# WORK REQUIRED:
Take the data below and repeat it exactly.

# DATA BLOCK:
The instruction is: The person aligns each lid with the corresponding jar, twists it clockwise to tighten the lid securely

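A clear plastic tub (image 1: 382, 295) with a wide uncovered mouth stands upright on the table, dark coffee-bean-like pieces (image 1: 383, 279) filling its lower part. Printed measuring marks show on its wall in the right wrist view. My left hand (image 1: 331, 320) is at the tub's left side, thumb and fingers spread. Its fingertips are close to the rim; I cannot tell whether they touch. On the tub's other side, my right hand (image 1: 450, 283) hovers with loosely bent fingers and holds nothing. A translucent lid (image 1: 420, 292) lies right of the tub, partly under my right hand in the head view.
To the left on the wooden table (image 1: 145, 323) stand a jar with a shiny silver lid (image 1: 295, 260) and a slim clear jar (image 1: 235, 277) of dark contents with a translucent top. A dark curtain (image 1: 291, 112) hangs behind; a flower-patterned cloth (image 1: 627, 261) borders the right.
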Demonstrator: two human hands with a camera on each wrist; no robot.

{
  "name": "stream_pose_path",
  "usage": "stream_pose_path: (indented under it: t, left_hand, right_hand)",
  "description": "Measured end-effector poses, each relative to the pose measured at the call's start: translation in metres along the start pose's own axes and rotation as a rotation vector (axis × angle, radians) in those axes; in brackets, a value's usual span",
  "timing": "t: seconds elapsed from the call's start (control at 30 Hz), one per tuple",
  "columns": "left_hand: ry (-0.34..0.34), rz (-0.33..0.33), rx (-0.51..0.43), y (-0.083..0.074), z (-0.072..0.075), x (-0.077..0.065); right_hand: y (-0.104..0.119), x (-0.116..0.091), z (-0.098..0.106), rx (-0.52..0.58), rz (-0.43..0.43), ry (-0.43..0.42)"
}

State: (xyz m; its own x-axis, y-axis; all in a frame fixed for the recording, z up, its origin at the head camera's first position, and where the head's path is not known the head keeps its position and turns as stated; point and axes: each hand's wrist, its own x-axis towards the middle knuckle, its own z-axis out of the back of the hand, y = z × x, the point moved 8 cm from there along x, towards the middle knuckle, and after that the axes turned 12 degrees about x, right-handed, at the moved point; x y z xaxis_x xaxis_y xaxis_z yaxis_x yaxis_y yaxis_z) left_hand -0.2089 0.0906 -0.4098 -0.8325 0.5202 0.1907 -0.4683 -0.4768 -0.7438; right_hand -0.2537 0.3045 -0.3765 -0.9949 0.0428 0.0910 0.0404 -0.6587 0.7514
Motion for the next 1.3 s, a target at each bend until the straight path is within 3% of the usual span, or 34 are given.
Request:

# RESULT FOR THIS TASK:
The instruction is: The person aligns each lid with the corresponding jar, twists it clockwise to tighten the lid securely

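A clear plastic tub (image 1: 382, 295) with a wide uncovered mouth stands upright on the table, dark coffee-bean-like pieces (image 1: 383, 279) filling its lower part. Printed measuring marks show on its wall in the right wrist view. My left hand (image 1: 331, 320) is at the tub's left side, thumb and fingers spread. Its fingertips are close to the rim; I cannot tell whether they touch. On the tub's other side, my right hand (image 1: 450, 283) hovers with loosely bent fingers and holds nothing. A translucent lid (image 1: 420, 292) lies right of the tub, partly under my right hand in the head view.
To the left on the wooden table (image 1: 145, 323) stand a jar with a shiny silver lid (image 1: 295, 260) and a slim clear jar (image 1: 235, 277) of dark contents with a translucent top. A dark curtain (image 1: 291, 112) hangs behind; a flower-patterned cloth (image 1: 627, 261) borders the right.
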Demonstrator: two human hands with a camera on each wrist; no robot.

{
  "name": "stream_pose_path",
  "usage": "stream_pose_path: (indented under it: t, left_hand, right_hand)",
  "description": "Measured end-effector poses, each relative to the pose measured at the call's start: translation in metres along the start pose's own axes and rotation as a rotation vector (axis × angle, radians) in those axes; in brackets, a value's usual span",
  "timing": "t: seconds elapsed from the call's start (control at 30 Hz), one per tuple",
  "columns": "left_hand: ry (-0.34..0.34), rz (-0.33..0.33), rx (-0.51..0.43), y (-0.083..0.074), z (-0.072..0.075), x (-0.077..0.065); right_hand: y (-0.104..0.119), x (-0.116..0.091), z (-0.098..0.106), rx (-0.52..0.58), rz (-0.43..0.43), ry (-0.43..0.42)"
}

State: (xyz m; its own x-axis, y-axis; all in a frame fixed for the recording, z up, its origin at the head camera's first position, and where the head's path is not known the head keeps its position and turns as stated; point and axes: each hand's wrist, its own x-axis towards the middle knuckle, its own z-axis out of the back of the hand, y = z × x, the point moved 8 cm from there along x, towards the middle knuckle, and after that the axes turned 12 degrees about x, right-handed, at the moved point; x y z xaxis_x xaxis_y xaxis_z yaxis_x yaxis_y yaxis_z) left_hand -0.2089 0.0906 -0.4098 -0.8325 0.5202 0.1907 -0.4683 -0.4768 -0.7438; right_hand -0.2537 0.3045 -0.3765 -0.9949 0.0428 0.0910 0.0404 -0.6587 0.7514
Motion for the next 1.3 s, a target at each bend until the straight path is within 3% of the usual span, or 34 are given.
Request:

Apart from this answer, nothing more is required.